Florida Trend | Florida's Business Authority

Jacksonville's Mayport Naval Station gets a safety net

Over the past 25 years, Jacksonville’s Mayport Naval Station has shrunk from two aircraft carriers, 28 combat ships and nearly 30,000 sailors to 19 ships and 5,000 sailors. The Mayport-based USS John F. Kennedy, the last conventional-powered aircraft carrier built in the U.S., was decommissioned in 2007.
Another 11 frigates home-ported in Mayport, with more than 200 sailors each, are scheduled to leave by 2015, with newer ships to replace them not arriving before 2016.

For the small businesses around the base, from ship-repair companies to suppliers, the future has looked increasingly dark. “We could see where we were going to fall off a cliff,” says J. Michael McGrath, executive director of the Jacksonville Area Ship Repair Association and a former Navy captain.

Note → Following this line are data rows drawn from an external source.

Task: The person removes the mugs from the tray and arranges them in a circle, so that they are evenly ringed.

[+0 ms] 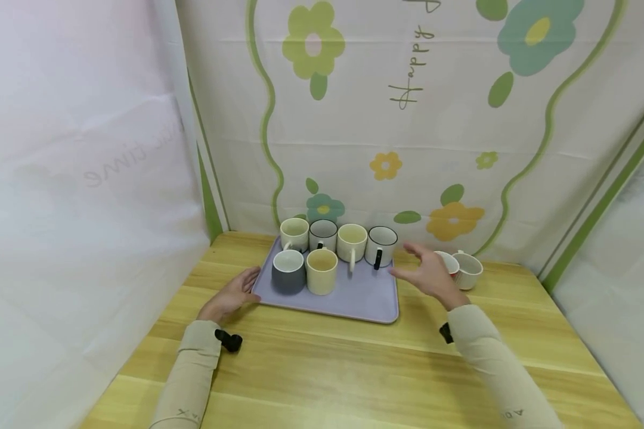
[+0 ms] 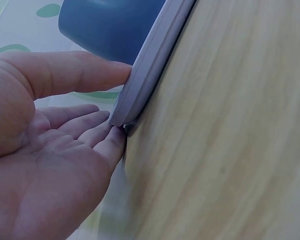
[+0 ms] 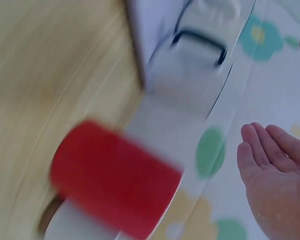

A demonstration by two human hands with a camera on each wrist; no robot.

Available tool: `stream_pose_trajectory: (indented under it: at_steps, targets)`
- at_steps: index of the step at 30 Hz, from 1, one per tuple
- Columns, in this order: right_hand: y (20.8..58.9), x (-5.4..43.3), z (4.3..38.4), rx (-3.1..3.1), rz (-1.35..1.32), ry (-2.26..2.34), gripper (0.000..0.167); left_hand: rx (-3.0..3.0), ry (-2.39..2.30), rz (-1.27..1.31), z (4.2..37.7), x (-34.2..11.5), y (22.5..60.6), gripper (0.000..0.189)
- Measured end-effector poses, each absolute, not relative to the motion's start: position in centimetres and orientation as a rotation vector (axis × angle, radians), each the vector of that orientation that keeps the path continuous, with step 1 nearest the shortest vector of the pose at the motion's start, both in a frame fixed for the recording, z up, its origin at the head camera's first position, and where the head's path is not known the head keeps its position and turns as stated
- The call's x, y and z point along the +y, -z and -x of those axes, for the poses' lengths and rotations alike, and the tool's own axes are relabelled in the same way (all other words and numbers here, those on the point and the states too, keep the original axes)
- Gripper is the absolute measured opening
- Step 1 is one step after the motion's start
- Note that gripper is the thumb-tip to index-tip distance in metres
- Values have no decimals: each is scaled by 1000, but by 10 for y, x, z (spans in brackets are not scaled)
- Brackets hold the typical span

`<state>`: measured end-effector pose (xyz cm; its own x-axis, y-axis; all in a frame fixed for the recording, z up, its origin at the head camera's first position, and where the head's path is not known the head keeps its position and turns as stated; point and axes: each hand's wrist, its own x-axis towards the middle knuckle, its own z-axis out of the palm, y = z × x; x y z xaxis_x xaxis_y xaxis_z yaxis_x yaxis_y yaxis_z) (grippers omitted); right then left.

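Note:
A lilac tray [image 1: 365, 298] lies on the wooden table, bearing several mugs in two rows. Its back row has a cream mug [image 1: 295, 238], a black-rimmed white mug [image 1: 323, 233], another cream mug [image 1: 349, 243] and another black-rimmed mug [image 1: 382, 243]. In front stand a dark grey cup [image 1: 288, 279] and a cream mug [image 1: 322, 279]. My left hand [image 1: 233, 293] touches the tray's left front corner, its thumb [image 2: 85, 75] and fingers straight against the rim. Spread and holding nothing, my right hand [image 1: 428, 273] hovers between the tray and a red mug [image 3: 115, 177].
Beside the red mug, a white mug [image 1: 468, 273] stands right of the tray. A white cloth printed with flowers [image 1: 354, 131] hangs behind the table [image 1: 322, 369]. White fabric walls [image 1: 86, 179] rise at both sides.

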<state>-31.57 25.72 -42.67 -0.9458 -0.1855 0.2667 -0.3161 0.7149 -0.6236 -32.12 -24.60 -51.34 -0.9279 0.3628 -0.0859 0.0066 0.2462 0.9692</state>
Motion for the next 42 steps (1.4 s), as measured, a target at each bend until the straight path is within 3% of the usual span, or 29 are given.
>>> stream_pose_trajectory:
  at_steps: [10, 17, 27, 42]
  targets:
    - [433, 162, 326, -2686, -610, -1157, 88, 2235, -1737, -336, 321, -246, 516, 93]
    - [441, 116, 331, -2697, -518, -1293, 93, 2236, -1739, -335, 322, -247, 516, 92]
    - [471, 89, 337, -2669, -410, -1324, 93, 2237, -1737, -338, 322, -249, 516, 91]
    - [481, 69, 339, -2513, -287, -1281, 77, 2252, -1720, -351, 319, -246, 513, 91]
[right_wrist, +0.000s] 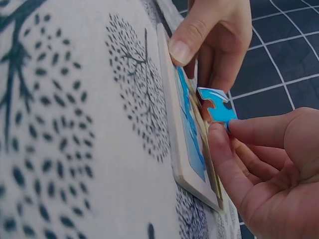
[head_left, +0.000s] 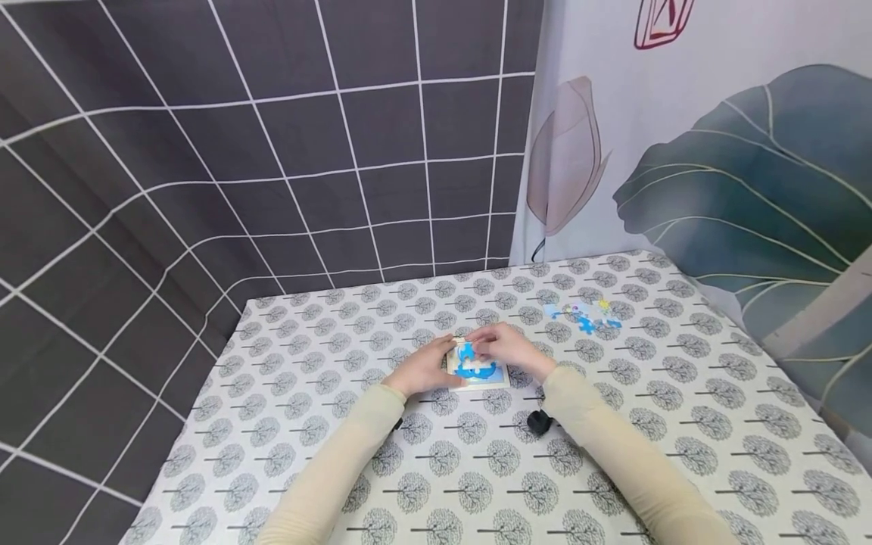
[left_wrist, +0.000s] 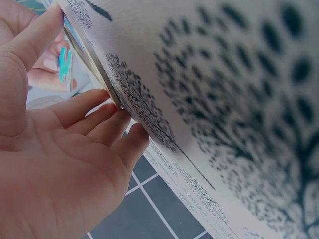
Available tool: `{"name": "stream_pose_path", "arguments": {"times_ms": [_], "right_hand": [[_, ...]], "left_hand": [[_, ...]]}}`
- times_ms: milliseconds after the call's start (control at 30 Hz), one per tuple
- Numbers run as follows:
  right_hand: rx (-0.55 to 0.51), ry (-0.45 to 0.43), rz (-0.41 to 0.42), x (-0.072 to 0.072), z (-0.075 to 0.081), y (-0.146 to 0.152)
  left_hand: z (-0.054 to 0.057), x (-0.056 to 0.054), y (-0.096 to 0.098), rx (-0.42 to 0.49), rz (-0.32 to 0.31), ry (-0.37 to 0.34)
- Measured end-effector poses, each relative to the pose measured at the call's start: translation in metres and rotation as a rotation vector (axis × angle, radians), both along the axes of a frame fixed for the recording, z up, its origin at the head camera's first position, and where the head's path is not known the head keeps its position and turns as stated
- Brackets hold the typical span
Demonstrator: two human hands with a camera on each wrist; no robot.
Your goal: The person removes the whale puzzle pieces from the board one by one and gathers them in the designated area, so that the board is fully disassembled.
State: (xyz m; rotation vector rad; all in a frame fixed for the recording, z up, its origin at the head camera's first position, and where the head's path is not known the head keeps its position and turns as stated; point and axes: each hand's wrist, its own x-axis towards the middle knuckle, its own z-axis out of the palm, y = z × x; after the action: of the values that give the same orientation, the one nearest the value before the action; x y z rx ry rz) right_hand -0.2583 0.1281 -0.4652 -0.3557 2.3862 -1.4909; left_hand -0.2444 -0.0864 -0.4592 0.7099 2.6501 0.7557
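Note:
A small square jigsaw puzzle board (head_left: pixel 492 384) with a pale rim lies on the tablecloth, a blue picture partly filling it. My left hand (head_left: pixel 424 369) holds the board at its left side, the thumb on the near edge and the fingers at the far edge. Over the board is my right hand (head_left: pixel 509 348), which pinches a blue puzzle piece (right_wrist: pixel 222 110) between thumb and fingertips. In the right wrist view the piece is tilted and raised just off the board's face. The left wrist view shows the piece's edge (left_wrist: pixel 65 64) beyond my left fingers.
Several loose puzzle pieces (head_left: pixel 587 324) lie in a cluster at the back right of the table. The tablecloth (head_left: pixel 327 424) has a tree print. A dark gridded curtain (head_left: pixel 306 151) stands behind and to the left, a leaf-patterned one (head_left: pixel 742 174) to the right.

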Motion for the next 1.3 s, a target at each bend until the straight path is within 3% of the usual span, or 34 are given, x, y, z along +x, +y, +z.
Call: {"name": "stream_pose_path", "arguments": {"times_ms": [567, 1000, 1300], "right_hand": [[0.038, 0.070, -0.078, -0.008, 0.006, 0.034], [-0.045, 0.009, -0.161, -0.007, 0.006, 0.064], [0.012, 0.033, -0.207, -0.008, 0.011, 0.085]], "left_hand": [[-0.002, 0.000, -0.001, 0.002, 0.008, -0.003], [-0.005, -0.001, -0.002, 0.011, 0.008, -0.013], [-0.003, -0.002, -0.002, 0.007, -0.006, -0.006]]}}
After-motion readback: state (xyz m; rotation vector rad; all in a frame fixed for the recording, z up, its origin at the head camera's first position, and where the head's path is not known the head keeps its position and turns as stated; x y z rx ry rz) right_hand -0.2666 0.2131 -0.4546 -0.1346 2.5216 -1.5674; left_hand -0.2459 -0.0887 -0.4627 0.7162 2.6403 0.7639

In 2009, spirits were buoyed when the Navy announced that it would house a nuclear aircraft carrier at Mayport. But five-year naval budgets released this February contained no funding for the planning and infrastructure work required to ready Mayport for the nuclear carrier. Tightened defense spending — along with political and civic uproar over the plans in Norfolk, Va., home to the entire Atlantic fleet of five nuclear carriers — have put the project on indefinite hold.

This summer, the Navy unfurled a safety net, announcing it will move up relocation of a fleet known as an Amphibious Ready Group from Norfolk to Mayport. The USS New York will move in 2013, and the USS Iwo Jima and USS Fort McHenry in 2014, with some 2,000 sailors and their families expected in Mayport. Secretary of the Navy Ray Mabus says the move “underscores just how important Jacksonville and Naval Station Mayport are to national defense and how committed we are to strategic dispersal on the east coast.”

For Mayport, the new fleet won’t carry the same heft as a nuclear aircraft carrier, which would bring 5,000 sailors and their families to town, plus new types of contractor positions, for an estimated $200 million a year in economic impact. Florida’s congressional delegation remains optimistic that the nuclear carrier will still come to Mayport. But it is no longer a given, especially amid efforts to cleave $500 billion from the defense budget over the next decade.

Nonetheless, McGrath says, there’s enormous relief among local businesses that they are no longer “staring into a black hole. We can see the light.”